■ **EXERCISE REQUIREMENTS**: Say how many lines in the data below contain the word "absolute", and give no other text.
** Opening INFORMATION SHOWN block **
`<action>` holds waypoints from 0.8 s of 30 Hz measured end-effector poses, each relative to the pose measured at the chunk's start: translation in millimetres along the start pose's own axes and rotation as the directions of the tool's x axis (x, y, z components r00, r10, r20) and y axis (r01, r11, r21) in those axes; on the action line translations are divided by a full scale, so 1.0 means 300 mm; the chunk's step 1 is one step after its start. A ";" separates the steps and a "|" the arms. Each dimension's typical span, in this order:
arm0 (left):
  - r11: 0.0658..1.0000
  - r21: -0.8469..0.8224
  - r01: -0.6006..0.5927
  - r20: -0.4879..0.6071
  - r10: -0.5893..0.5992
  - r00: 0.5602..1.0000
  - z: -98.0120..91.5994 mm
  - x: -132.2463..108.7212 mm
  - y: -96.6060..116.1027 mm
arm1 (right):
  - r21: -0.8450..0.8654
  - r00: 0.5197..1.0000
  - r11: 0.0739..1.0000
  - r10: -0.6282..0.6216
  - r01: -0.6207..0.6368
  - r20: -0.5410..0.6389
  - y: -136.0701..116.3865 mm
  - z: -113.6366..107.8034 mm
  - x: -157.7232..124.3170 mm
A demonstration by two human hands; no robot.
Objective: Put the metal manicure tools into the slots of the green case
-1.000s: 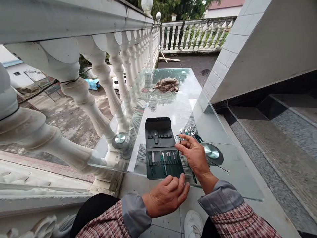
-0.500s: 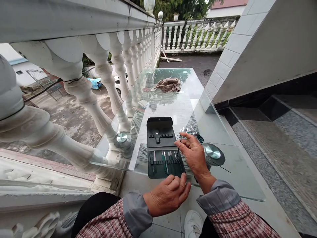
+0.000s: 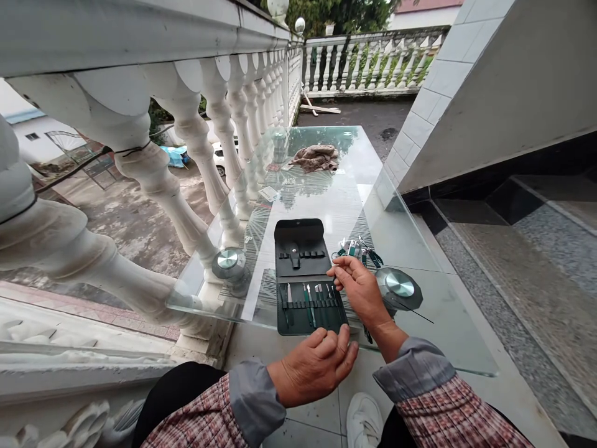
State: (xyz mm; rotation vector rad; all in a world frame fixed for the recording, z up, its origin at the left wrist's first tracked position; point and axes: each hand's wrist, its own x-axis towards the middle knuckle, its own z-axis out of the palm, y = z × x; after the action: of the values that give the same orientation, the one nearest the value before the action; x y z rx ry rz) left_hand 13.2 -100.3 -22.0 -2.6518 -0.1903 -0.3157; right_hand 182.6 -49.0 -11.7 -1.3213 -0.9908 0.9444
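A black manicure case (image 3: 299, 277) lies unfolded on the glass table (image 3: 433, 339). Slim tools, among them a green-handled one (image 3: 308, 306), stand in the loops of its near half; the loops of the far half hold nothing. My left hand (image 3: 317, 364) is closed, its fingers curled at the case's near right corner. Over the case's right edge, my right hand (image 3: 358, 287) pinches a thin dark tool, mostly hidden by the fingertips. Just beyond that hand lie nail clippers (image 3: 352, 247) and green-handled nippers (image 3: 373, 256).
Round metal discs (image 3: 231, 259) mark the table's supports. A crumpled brown cloth (image 3: 316, 158) and a small white card (image 3: 268, 193) lie farther back. White balusters (image 3: 189, 162) line the left side; stone steps (image 3: 513, 267) rise on the right.
My right hand has moved slightly lower and left, and its fingers cover more of the thin dark tool. More of the clippers shows. My left hand keeps its place at the case corner.
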 end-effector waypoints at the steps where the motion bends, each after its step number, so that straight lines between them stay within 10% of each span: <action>1: 1.000 -0.003 0.002 -0.005 -0.002 1.000 0.000 0.000 0.000 | -0.025 1.000 1.000 -0.004 0.004 -0.003 0.003 -0.001 0.001; 24: 1.000 -0.014 0.006 -0.007 -0.006 1.000 0.001 -0.002 0.001 | -0.572 0.920 0.721 -0.327 0.391 0.217 0.025 -0.019 0.050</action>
State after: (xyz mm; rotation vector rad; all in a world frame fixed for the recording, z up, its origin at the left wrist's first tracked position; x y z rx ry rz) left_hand 12.8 -100.3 -22.5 -2.6639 -0.1941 -0.3290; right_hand 192.7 -36.4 -18.8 -1.5250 -1.6602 0.3893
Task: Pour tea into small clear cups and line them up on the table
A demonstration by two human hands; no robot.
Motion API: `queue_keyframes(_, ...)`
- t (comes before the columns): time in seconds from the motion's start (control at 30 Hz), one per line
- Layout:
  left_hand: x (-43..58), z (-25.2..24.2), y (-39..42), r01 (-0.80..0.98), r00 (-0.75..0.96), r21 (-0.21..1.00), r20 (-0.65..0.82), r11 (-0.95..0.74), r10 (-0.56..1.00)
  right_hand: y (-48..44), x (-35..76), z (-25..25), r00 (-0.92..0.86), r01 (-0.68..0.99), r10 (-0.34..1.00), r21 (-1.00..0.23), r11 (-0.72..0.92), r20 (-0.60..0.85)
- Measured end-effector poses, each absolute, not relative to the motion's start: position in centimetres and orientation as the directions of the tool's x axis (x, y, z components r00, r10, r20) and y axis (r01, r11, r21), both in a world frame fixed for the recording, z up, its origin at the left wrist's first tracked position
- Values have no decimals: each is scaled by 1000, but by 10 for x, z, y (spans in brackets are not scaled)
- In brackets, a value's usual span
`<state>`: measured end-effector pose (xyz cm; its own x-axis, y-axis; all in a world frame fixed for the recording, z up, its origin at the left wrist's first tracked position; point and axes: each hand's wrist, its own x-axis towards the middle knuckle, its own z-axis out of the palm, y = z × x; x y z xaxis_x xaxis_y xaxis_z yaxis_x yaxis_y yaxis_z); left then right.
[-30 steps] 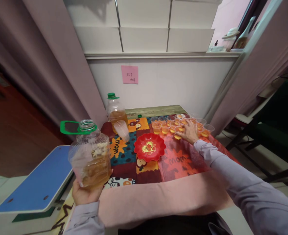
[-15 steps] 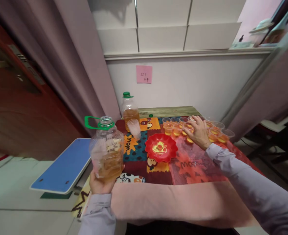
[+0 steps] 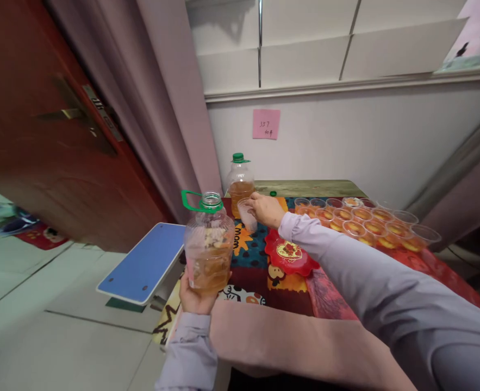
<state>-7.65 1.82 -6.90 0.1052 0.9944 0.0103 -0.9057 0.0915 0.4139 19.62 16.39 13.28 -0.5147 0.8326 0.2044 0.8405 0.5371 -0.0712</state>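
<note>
My left hand (image 3: 199, 296) holds up a large clear jug (image 3: 208, 255) from below. The jug has no cap, a green ring handle on its neck and amber liquid in its lower part. Over at the stack of clear plastic cups (image 3: 248, 217), my right hand (image 3: 264, 209) has its fingers closed at the rim; whether one cup or several are pinched I cannot tell. Behind the stack stands a second jug (image 3: 242, 187) with a green cap, holding similar liquid. A red scalloped plate (image 3: 291, 255) lies partly under my right forearm.
Rows of clear cups with amber liquid (image 3: 364, 228) stand on the table's right side. A small green cap (image 3: 273, 194) lies near the back edge. To the left is a blue-topped stool (image 3: 144, 263). A pink note (image 3: 266, 124) is stuck to the wall.
My right hand has moved left from the filled cups to the cup stack, its fingers now closing there. My left hand still holds the jug. The view has turned left.
</note>
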Motion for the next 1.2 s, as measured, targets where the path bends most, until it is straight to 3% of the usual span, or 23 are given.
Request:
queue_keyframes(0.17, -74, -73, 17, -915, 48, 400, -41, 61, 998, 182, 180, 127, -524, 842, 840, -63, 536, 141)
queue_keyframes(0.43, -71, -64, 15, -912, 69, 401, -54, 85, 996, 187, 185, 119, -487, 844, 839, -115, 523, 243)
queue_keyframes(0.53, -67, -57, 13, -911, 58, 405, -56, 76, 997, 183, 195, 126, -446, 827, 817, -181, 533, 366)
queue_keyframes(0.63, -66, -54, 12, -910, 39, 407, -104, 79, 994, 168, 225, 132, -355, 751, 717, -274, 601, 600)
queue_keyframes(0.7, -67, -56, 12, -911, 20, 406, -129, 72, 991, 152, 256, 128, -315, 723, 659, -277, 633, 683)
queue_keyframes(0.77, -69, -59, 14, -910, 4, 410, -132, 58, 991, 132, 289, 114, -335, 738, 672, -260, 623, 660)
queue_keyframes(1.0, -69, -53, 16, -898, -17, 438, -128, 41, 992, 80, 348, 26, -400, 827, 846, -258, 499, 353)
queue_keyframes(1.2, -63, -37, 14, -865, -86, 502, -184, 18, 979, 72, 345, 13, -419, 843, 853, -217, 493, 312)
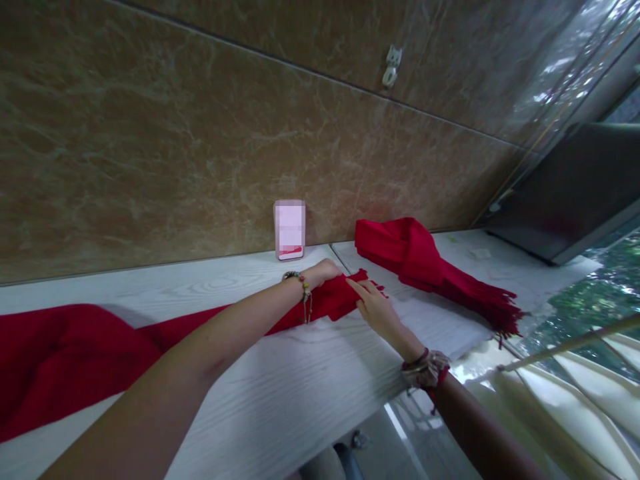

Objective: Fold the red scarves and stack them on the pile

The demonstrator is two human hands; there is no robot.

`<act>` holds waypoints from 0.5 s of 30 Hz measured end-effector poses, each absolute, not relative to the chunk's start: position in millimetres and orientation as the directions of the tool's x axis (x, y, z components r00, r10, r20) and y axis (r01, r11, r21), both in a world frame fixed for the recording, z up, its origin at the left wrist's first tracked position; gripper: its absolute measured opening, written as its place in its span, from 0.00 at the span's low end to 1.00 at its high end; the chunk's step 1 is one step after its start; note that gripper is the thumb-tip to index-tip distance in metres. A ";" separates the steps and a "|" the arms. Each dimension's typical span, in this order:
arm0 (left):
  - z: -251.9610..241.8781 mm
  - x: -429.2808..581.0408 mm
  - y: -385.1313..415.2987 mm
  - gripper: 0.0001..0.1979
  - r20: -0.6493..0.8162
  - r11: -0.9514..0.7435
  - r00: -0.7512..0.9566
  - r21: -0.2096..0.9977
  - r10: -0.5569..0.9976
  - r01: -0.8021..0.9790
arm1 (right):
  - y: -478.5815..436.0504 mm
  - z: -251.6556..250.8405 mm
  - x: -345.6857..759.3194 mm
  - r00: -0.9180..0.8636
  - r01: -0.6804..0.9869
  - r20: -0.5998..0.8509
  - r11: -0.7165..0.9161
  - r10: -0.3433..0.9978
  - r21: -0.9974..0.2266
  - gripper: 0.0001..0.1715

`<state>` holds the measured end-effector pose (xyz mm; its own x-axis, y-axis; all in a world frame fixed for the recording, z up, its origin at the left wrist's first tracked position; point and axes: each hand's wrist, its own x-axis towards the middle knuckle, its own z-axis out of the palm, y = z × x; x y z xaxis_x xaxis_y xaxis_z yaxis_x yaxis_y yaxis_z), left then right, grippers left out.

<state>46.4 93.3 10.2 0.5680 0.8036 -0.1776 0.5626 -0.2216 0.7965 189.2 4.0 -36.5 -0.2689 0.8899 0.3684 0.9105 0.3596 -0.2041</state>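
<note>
Under both hands (323, 272) (376, 307) — red scarf (341, 297).

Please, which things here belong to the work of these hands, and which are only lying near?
In the work:
red scarf, under both hands
left hand, at the scarf
right hand, near its end
white table, beneath

Lying near, it seems:
second red scarf, untouched
phone, upright behind the hands
</note>
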 end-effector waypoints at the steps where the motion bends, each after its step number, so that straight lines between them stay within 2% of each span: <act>1: 6.7 46.6 90.5 0.13 -0.170 -0.221 0.520 0.765 0.837 0.605 | 4.5 -35.6 189.9 -0.294 0.923 0.313 0.353 0.903 -0.152 0.30; 3: 2.3 41.6 80.4 0.16 -0.134 -0.210 0.412 0.697 0.901 0.685 | 5.5 -31.8 190.6 -0.307 0.943 0.219 0.327 0.926 -0.064 0.29; 5: -1.5 28.6 63.9 0.22 -0.032 -0.301 0.395 0.591 0.918 0.748 | 6.9 -27.3 191.1 -0.304 0.951 0.172 0.308 0.937 -0.001 0.30; 8: -11.0 -1.1 33.9 0.35 0.020 -0.475 0.493 0.300 0.870 0.827 | 9.3 -24.9 192.1 -0.364 0.931 0.161 0.361 0.917 0.048 0.32; 9: -15.1 -11.3 25.2 0.35 -0.001 -0.507 0.520 0.215 0.854 0.835 | 10.2 -25.6 192.4 -0.389 0.921 0.173 0.386 0.905 0.055 0.33; 11: -22.8 -28.2 13.3 0.30 -0.046 -0.543 0.551 0.115 0.834 0.832 | 12.7 -28.1 193.0 -0.431 0.902 0.203 0.427 0.880 0.065 0.31; 13: -27.2 -37.7 9.7 0.24 -0.072 -0.576 0.580 0.069 0.812 0.815 | 16.2 -30.4 193.5 -0.472 0.880 0.211 0.469 0.856 0.068 0.29; 15: -26.0 -39.3 12.3 0.25 -0.096 -0.591 0.594 0.060 0.799 0.805 | 20.6 -30.8 194.5 -0.518 0.854 0.197 0.515 0.833 0.066 0.28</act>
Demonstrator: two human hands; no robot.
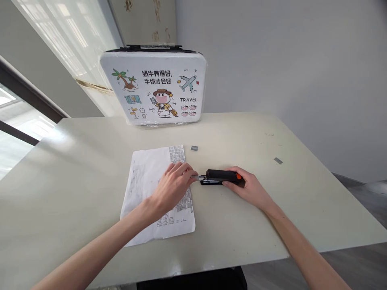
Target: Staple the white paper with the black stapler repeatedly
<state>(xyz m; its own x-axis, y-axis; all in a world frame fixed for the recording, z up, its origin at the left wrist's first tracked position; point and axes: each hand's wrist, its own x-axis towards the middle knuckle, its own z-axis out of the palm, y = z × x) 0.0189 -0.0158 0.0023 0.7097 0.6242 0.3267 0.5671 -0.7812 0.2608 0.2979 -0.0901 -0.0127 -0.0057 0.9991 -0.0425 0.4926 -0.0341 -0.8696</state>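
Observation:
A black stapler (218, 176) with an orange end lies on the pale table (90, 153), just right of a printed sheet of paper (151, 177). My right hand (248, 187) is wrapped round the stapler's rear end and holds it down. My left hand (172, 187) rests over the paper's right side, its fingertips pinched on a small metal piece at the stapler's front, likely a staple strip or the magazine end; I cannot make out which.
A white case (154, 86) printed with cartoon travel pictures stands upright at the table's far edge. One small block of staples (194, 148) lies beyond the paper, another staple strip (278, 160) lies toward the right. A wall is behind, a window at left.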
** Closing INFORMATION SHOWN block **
■ **SOLVED PROBLEM**: 2